Impacts of Data Synthesis: A Metric for Quantifiable Data Standards and Performances

Author

Listed:
  • Gunjan Chandra

    (Biomimetics and Intelligent Systems Group, Faculty of Information Technology and Electrical Engineering, University of Oulu, Pentti Kaiteran katu 1, 90570 Oulu, Finland)

  • Pekka Siirtola

    (Biomimetics and Intelligent Systems Group, Faculty of Information Technology and Electrical Engineering, University of Oulu, Pentti Kaiteran katu 1, 90570 Oulu, Finland)

  • Satu Tamminen

    (Biomimetics and Intelligent Systems Group, Faculty of Information Technology and Electrical Engineering, University of Oulu, Pentti Kaiteran katu 1, 90570 Oulu, Finland)

  • Mikael J. Knip

    (Pediatric Research Center, Children’s Hospital, University of Helsinki and Helsinki University Hospital, Yliopistonkatu 4, 00100 Helsinki, Finland
    Research Program for Clinical and Molecular Metabolism, Faculty of Medicine, University of Helsinki, Yliopistonkatu 3, 00014 Helsinki, Finland)

  • Riitta Veijola

    (Department of Paediatrics, University of Oulu, Oulu University Hospital, Kajaanintie 50, 90220 Oulu, Finland)

  • Juha Röning

    (Biomimetics and Intelligent Systems Group, Faculty of Information Technology and Electrical Engineering, University of Oulu, Pentti Kaiteran katu 1, 90570 Oulu, Finland)

Abstract

Clinical data analysis could lead to breakthroughs. However, clinical data contain sensitive information about participants that could be utilized for unethical activities, such as blackmailing, identity theft, mass surveillance, or social engineering. Data anonymization is a standard step during data collection, before sharing, to overcome the risk of disclosure. However, conventional data anonymization techniques are not foolproof and also hinder the opportunity for personalized evaluations. Much research has been done for synthetic data generation using generative adversarial networks and many other machine learning methods; however, these methods are either not free to use or are limited in capacity.
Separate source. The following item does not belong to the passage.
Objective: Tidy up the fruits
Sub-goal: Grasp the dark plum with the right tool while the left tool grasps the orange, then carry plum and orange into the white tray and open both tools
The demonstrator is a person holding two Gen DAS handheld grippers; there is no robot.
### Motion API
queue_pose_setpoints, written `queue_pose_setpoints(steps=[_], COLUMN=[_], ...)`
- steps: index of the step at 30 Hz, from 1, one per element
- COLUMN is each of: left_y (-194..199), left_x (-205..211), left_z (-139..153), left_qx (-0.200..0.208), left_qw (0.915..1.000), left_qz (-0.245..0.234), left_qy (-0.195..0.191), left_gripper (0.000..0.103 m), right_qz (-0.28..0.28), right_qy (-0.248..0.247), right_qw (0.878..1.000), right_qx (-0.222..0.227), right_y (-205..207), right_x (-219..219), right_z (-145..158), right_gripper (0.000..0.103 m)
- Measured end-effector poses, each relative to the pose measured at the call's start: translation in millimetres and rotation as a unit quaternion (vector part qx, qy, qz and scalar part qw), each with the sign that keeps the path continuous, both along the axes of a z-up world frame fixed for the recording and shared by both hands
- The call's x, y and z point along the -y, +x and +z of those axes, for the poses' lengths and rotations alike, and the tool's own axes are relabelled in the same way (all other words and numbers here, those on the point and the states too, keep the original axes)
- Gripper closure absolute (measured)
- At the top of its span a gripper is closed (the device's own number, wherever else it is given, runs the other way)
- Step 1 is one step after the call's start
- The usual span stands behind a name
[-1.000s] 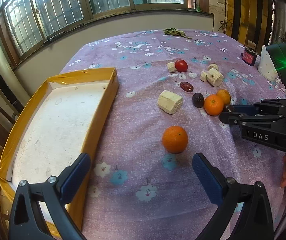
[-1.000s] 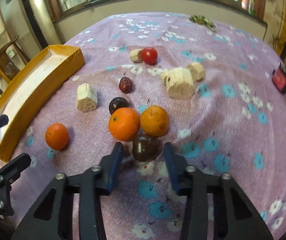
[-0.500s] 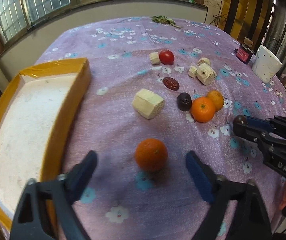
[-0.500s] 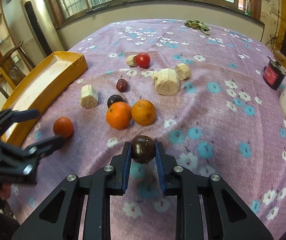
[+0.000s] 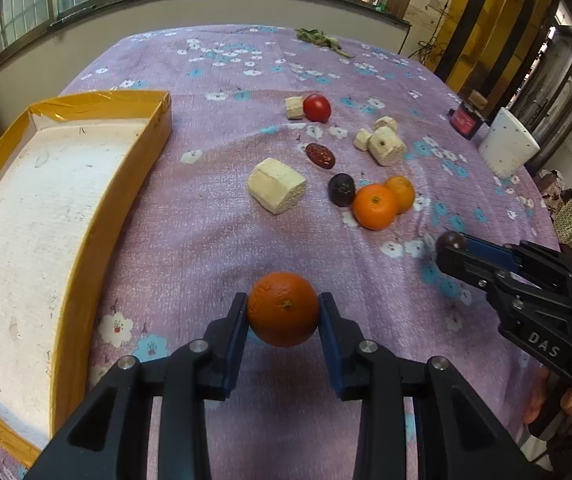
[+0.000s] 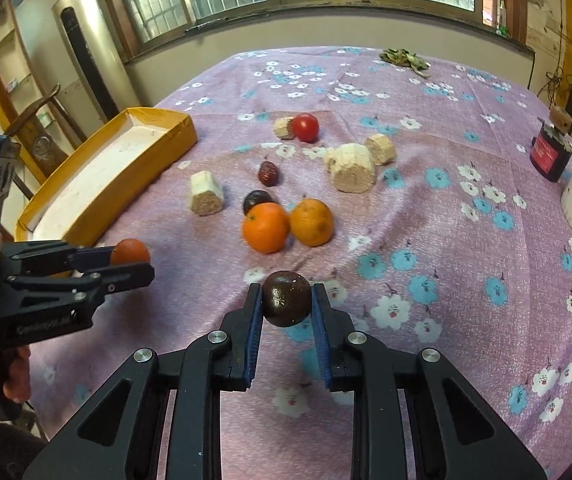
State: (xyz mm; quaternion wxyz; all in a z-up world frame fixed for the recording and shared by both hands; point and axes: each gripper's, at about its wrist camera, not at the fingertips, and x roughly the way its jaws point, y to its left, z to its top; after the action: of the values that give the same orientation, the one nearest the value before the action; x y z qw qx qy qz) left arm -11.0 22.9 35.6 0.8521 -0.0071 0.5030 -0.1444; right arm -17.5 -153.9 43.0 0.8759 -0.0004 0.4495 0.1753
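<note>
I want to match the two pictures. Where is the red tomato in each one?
Left wrist view: the red tomato sits upper middle, touching a pale chunk on its left.
Right wrist view: the red tomato sits upper middle, beside the same pale chunk.
Shared landmark: the yellow tray, left of it in both.

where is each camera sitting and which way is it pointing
Left wrist: rides the left hand-held gripper, looking forward over the orange it clamps, yellow tray at its left; the right hand-held gripper shows at right.
Right wrist: rides the right hand-held gripper, looking over the dark round fruit it clamps; the left one shows at left.
Shared: tray, tomato, both held fruits.
</note>
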Motion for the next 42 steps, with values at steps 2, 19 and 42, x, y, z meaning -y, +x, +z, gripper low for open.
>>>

This study evaluates the performance of an emerging tool named synthpop, an R package producing synthetic data as an alternative approach for data anonymization. This paper establishes data standards derived from the original data set based on the utilities and quality of information and measures variations in the synthetic data set to evaluate the performance of the data synthesis process. The methods to assess the utility of the synthetic data set can be broadly divided into two approaches: general utility and specific utility. General utility assesses whether synthetic data have overall similarities in the statistical properties and multivariate relationships with the original data set. Simultaneously, the specific utility assesses the similarity of a fitted model’s performance on the synthetic data to its performance on the original data. The quality of information is assessed by comparing variations in entropy bits and mutual information to response variables within the original and synthetic data sets. The study reveals that synthetic data succeeded at all utility tests with a statistically non-significant difference and not only preserved the utilities but also preserved the complexity of the original data set according to the data standard established in this study. Therefore, synthpop fulfills all the necessities and unfolds a wide range of opportunities for the research community, including easy data sharing and information protection.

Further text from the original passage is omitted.